Loving Your Business from the Grave: Preserving Liquidity through IRC 6166 Estate Tax Deferment
Internal Revenue Code Section 6166 lays out criteria for helping to preserve wealth and dealing with estate liquidity issues when federal estate tax may be due and the decedent owned one or more closely held entities.
One of the ways successful family businesses lose value upon the death of a majority owner is by the need to sell assets to satisfy estate taxes. Under IRC 6166, a personal representative may defer the payment of estate taxes if the interest in the closely held business exceeds 35% of the decedent’s adjusted gross estate.

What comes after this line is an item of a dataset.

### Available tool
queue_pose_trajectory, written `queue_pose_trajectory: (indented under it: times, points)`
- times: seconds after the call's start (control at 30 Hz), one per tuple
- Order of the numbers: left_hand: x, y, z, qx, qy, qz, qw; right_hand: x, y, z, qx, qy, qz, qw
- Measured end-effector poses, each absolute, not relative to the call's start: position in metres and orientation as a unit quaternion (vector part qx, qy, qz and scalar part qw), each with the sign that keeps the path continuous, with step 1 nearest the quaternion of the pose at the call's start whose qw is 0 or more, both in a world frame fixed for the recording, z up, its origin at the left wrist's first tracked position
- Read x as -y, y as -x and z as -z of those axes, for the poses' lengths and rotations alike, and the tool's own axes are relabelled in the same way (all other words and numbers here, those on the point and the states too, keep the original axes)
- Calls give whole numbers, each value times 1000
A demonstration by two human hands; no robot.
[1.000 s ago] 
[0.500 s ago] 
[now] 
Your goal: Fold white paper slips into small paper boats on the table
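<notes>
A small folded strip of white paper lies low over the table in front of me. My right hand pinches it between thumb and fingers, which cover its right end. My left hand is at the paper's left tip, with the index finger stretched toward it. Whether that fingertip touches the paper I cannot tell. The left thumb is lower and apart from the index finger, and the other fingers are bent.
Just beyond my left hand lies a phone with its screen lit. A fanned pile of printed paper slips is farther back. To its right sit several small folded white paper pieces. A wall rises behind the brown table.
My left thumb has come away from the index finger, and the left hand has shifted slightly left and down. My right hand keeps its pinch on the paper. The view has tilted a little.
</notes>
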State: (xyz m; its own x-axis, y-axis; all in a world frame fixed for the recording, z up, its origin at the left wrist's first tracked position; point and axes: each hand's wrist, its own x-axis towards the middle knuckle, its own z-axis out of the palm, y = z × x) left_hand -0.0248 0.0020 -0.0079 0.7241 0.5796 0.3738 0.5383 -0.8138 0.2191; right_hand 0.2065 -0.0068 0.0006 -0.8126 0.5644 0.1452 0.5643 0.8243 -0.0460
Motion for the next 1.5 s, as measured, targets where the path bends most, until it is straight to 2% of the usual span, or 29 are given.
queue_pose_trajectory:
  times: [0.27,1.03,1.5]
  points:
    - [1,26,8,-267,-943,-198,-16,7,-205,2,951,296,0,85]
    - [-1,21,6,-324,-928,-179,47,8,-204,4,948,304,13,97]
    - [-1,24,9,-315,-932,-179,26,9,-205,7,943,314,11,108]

Section 6166 spells out several criteria that must be met before the estate may be eligible to defer the payment of federal estate taxes (IRC 6166(a) and (d). These criteria are:
- The decedent must have been a US citizen or resident at death;
- The interest in the closely held business must be at least 35% of the decedent’s adjusted gross estate (not the taxable estate); and
- The estate’s personal representative must make the Section 6166 election on a Form 706 filed in a timely manner
The Adjusted Gross Estate is calculated by taking the Gross Estate and subtracting allowable deductions under IRC Section 2053 and 2054. The Gross Estate is calculated by adding together the fair market value of all assets the decedent owned, or had an interest in, at death, inclusive of cash, securities, real property, insurance, trusts, annuities, business interest and other tangible and intangible assets.

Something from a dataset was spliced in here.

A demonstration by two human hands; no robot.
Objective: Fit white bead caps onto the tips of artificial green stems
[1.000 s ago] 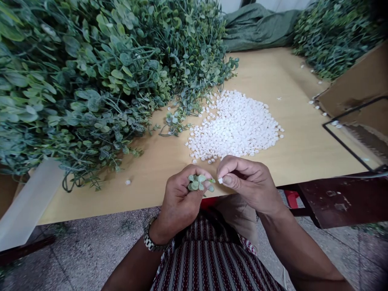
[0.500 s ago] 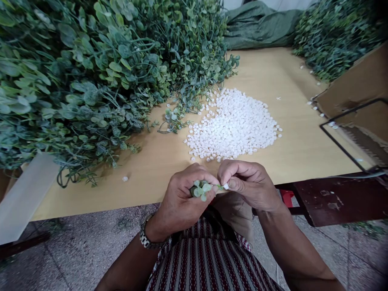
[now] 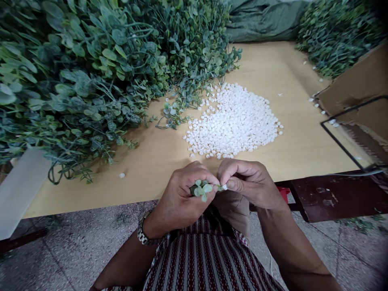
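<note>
My left hand (image 3: 182,198) is closed around a small artificial green sprig (image 3: 201,190), just over the near edge of the wooden table (image 3: 287,76). My right hand (image 3: 248,184) pinches a small white bead (image 3: 224,187) against the tip of the sprig's stem. The two hands touch at the fingertips. A heap of white beads (image 3: 235,123) lies on the table just beyond my hands.
A big pile of artificial green foliage (image 3: 91,76) covers the table's left side, with more foliage (image 3: 336,36) at the far right. A cardboard box (image 3: 360,93) with a black wire frame (image 3: 348,137) stands at the right. A green cloth (image 3: 263,20) lies at the back.
My right hand has brought the white bead up against the sprig's stem; one second ago a small gap lay between them. The view has tilted slightly downward.
</note>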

Section 2053 deductions include funeral expenses, administration expenses, claims against the estate, real property taxes, mortgages, liens, and outstanding taxes on pre-death income attributable to the decedent. Section 2054 deductions include losses from fires, storms, shipwrecks, or other casualties, or from theft, when such losses are not compensated for by insurance or otherwise. These 2053 and 2054 deductions are taken into account PRIOR to applying any available charitable or marital deductions, or other deductions to calculate the “taxable estate”.

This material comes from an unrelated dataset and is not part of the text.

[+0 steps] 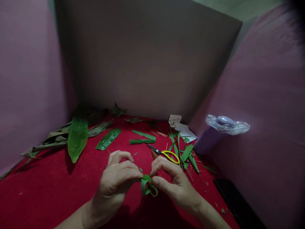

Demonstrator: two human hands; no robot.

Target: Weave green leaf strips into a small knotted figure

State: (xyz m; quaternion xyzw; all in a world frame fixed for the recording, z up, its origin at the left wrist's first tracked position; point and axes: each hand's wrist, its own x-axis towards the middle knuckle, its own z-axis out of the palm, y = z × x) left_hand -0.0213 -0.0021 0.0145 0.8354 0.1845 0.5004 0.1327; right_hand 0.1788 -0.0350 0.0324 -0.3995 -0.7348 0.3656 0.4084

If the estate meets the Section 6166 requirements, the PR may elect and qualify the estate to pay the estate tax attributable to the decedent’s interest in the closely held business in up to 10 equal, annual installments over a 14-year period.
The first of these annual payments must be made by the 5th anniversary of the due date of the estate tax liability that is not deferred (i.e. the due date of the estate tax return), or 9 months from date of death, with an available 6 month extension.
If the estate qualifies, the estate pays a reduced rate of interest (2% for the first $1.9M of the business value for 2025) on the portion of the estate tax deferred under 6166. The interest is payable annually during the entire deferral period and in most cases, interest-only payments are required during the first four years of the deferral period (IRC 6166(f) and 6601(j)). Then, the deferral tax is payable in more than ten equal, annual installments beginning on a date that is no more than five years after the initial due date of the federal estate tax return (IRC 6166(a)(1) and (3)).